History of Maspalomas

Filed under: Guide |

A lot of archaelogical remains have been recovered in Maspalomas. It shows that there was an important native settlement. The good weather and water aplenty made this place good for livestock and possibly seafood.

In 1520 Christopher Colombus dropped anchor in Maspalomas as he was in need of water and firewood for his 4th trip to America. In 1886 the lighthouse of Maspalomas started to be built, it was the work of Juan de Leon y Castillo and its function was to serve as a resting point for steam ships travelling from Africa, Oceania and America. In 1890 the lighthouse started to illuminate the coast.

The first modern settlers were livestock farmers as the ground was not owned or property of the crown. The livestock consisted of goats and were free to graze wherever they pleased. This caused problems as other livestock farmers were breeding wild camels!
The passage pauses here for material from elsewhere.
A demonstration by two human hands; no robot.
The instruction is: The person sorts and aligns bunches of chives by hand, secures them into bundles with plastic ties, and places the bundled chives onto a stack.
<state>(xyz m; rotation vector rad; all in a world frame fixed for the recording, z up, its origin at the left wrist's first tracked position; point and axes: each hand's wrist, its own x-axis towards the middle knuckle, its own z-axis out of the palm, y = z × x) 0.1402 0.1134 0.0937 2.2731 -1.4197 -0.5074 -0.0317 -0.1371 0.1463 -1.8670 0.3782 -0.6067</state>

The demand for wood for sugar refineries caused the felling of the palms of La Charca; which was also a place to fish, gathering honey and fresh water. Cereals were the mosy important crops. The ground used for growth increased year-on-year. Another important food source was eggs from wild birds.

Since 1930 tomato growing has increased progressively and nowadays is almost the only product grown locally. During the 1960’s, as a consequence of the tourist boom, building developments started around La Charca. This situation has had a serious affect on the environment. Finally since the 1980’s there has been a policy of preservation and improvement of the Special Nature Reserve of the Dunes.